During Ikeda Sensei’s 6:00 PM class, one of the concepts that he showed was moving uke with katate tori. Here, Sensei would establish a line of connection from his center to uke’s shoulder. From there Sensei would move uke’s shoulder. Another concept was transitioning big movement to small movement and movement from outside to inside. This means that as one advances in expertise, the aikidoka would create the same movement from inside one’s body. This leads to a segment I like to call “The Mystery of Ikeda Shihan.”

The Mystery of Ikeda Shihan

During my time in D.C., I have been trying to figure out why Ikeda Sensei is so hard to comprehend. First of all in terms of teaching, Sensei would tell us and show us what he is doing to uke, but he would not show us how exactly he is doing it. Or perhaps it’s not so obvious. Furthermore, he would tell us to go from Point A to Point B but he would not necessarily tell us how to do it. Second of all in terms of watching his performance, his movements are so small it looks like he is not doing anything to unbalance uke. Finally, when I take ukemi from him, all I feel is emptiness. When I take ukemi from Gleason Sensei, at least from the last time he came to our dojo for a Gasshuku, I could feel that he is applying light pressure in throwing me and I could sense that he is controlling the space such that if I move one way, I would end up in a painful joint lock, and if I move another way, I would be vulnerable for an atemi.

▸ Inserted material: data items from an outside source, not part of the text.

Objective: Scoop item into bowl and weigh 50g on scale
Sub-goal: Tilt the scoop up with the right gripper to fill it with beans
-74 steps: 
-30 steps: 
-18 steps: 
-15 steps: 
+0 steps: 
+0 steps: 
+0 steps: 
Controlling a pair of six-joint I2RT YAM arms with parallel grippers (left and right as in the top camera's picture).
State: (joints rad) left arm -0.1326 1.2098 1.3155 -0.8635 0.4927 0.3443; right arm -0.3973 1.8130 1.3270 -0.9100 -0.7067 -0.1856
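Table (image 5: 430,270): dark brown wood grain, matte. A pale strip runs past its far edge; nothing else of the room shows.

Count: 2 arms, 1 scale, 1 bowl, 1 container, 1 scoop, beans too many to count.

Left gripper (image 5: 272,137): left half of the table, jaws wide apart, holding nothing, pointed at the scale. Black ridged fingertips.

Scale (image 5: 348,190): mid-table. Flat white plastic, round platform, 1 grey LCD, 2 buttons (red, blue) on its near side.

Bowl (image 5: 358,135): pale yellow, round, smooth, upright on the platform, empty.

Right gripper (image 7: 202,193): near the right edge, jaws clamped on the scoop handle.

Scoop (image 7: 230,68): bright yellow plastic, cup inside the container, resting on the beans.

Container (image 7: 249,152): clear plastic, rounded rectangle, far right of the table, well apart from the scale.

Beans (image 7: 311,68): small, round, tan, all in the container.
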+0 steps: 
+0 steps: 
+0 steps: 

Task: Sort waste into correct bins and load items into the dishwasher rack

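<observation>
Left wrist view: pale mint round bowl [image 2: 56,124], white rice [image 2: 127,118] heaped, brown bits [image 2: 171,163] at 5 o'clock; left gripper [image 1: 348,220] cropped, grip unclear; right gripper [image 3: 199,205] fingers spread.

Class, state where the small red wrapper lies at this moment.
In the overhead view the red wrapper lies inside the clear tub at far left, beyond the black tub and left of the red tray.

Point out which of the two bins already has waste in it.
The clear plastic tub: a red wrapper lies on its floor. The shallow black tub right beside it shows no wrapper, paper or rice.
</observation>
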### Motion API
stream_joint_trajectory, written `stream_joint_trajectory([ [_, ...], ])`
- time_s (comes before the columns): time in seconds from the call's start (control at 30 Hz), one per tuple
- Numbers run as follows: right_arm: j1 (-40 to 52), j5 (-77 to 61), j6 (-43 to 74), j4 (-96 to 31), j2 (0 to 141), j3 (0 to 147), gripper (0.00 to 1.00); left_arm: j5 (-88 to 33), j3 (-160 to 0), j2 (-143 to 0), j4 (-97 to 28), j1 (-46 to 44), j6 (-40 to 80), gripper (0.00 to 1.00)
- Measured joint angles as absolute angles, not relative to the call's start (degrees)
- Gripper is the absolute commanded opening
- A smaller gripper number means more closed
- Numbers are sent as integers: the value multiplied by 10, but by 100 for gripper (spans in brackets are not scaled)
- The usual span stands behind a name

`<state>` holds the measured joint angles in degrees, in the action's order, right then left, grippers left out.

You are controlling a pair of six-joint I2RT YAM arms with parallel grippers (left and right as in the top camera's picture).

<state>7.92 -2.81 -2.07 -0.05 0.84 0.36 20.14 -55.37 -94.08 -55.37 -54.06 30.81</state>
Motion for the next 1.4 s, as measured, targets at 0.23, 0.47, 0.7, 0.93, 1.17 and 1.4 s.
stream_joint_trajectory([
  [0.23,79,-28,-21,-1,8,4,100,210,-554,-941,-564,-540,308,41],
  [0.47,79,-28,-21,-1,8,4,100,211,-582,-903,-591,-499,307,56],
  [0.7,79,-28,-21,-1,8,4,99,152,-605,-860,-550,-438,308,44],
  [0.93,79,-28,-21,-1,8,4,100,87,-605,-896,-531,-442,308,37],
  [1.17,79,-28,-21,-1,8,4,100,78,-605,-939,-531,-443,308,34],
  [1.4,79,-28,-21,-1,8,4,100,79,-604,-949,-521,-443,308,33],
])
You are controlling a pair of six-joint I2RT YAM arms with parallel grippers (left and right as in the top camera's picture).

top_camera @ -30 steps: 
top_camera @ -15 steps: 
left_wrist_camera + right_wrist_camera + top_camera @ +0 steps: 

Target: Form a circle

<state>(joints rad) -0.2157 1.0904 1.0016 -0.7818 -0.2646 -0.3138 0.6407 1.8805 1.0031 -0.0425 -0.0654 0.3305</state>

With Ikeda Sensei however, I could not feel his center, I could not feel his power, and I was not sure if I could feel a connection. But for some reason, he makes an infinitesimally small movement that generates a certain feeling resonating throughout my body that causes me to go wherever Sensei wants me to go. It borders between whether his technique actually works or am I just simply taking ukemi for him.